__Task description__: Return the full listing below, unchanged.

__The data__:
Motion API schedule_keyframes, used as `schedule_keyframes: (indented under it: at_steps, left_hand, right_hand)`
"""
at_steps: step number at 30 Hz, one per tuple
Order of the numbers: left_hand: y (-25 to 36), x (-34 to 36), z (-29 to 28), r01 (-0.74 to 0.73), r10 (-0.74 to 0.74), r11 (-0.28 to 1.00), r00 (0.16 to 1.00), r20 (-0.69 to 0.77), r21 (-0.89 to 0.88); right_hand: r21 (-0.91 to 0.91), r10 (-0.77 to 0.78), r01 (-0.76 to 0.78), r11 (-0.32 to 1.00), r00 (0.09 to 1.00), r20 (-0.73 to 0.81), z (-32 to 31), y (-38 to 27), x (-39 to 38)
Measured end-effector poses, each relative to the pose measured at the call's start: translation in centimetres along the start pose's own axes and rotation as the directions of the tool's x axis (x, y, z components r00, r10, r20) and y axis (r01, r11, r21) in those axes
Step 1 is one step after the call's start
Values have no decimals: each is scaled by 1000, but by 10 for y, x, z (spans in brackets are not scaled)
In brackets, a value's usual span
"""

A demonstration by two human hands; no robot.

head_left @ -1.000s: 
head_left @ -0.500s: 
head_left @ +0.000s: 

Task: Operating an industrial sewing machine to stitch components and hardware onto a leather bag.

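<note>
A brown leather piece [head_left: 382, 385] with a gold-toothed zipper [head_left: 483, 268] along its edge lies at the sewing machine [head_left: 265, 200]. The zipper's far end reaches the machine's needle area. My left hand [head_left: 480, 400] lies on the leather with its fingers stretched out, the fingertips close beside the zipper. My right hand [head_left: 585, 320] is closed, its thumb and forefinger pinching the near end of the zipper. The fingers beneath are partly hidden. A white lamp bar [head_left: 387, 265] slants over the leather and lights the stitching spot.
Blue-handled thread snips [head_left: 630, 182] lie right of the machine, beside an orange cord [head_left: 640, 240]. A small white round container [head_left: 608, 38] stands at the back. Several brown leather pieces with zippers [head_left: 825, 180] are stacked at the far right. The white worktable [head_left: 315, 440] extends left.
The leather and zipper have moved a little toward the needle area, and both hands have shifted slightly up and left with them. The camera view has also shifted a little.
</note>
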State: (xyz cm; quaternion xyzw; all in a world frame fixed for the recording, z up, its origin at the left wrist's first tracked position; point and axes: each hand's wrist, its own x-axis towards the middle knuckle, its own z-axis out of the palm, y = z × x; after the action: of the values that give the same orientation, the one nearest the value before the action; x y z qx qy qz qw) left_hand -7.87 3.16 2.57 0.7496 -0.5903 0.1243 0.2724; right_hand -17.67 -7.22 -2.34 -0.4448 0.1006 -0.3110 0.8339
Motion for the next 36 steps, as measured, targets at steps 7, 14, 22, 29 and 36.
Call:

__Reply__:
Motion API schedule_keyframes, used as `schedule_keyframes: (indented under it: at_steps, left_hand, right_hand)`
"""
at_steps: step number at 30 Hz, one per tuple
Order of the numbers: left_hand: y (-25 to 36), x (-34 to 36), z (-29 to 28), r01 (-0.74 to 0.73), r10 (-0.74 to 0.74), r11 (-0.28 to 1.00), r00 (0.16 to 1.00), r20 (-0.69 to 0.77), r21 (-0.89 to 0.88); right_hand: r21 (-0.91 to 0.91), r10 (-0.77 to 0.78), r01 (-0.76 to 0.78), r11 (-0.32 to 1.00), r00 (0.09 to 1.00), r20 (-0.73 to 0.81), z (-32 to 31), y (-38 to 27), x (-39 to 38)
Measured end-effector poses, each relative to the pose measured at the call's start: translation in centimetres along the start pose's own axes and rotation as the directions of the tool's x axis (x, y, z components r00, r10, r20) and y axis (r01, r11, r21) in those axes
Step 1 is one step after the call's start
Values have no decimals: each is scaled by 1000, but by 10 for y, x, z (spans in brackets are not scaled)
In brackets, a value's usual span
"""

A demonstration by two human hands; no robot.

head_left @ -1.000s: 
head_left @ -0.500s: 
head_left @ +0.000s: 

Task: Operating an industrial sewing machine to stitch components and hardware onto a leather bag.

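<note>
A brown leather piece [head_left: 382, 385] with a gold-toothed zipper [head_left: 483, 268] along its edge lies at the sewing machine [head_left: 265, 200]. The zipper's far end reaches the machine's needle area. My left hand [head_left: 480, 400] lies on the leather with its fingers stretched out, the fingertips close beside the zipper. My right hand [head_left: 585, 320] is closed, its thumb and forefinger pinching the near end of the zipper. The fingers beneath are partly hidden. A white lamp bar [head_left: 387, 265] slants over the leather and lights the stitching spot.
Blue-handled thread snips [head_left: 630, 182] lie right of the machine, beside an orange cord [head_left: 640, 240]. A small white round container [head_left: 608, 38] stands at the back. Several brown leather pieces with zippers [head_left: 825, 180] are stacked at the far right. The white worktable [head_left: 315, 440] extends left.
The leather and zipper have moved a little toward the needle area, and both hands have shifted slightly up and left with them. The camera view has also shifted a little.
</note>
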State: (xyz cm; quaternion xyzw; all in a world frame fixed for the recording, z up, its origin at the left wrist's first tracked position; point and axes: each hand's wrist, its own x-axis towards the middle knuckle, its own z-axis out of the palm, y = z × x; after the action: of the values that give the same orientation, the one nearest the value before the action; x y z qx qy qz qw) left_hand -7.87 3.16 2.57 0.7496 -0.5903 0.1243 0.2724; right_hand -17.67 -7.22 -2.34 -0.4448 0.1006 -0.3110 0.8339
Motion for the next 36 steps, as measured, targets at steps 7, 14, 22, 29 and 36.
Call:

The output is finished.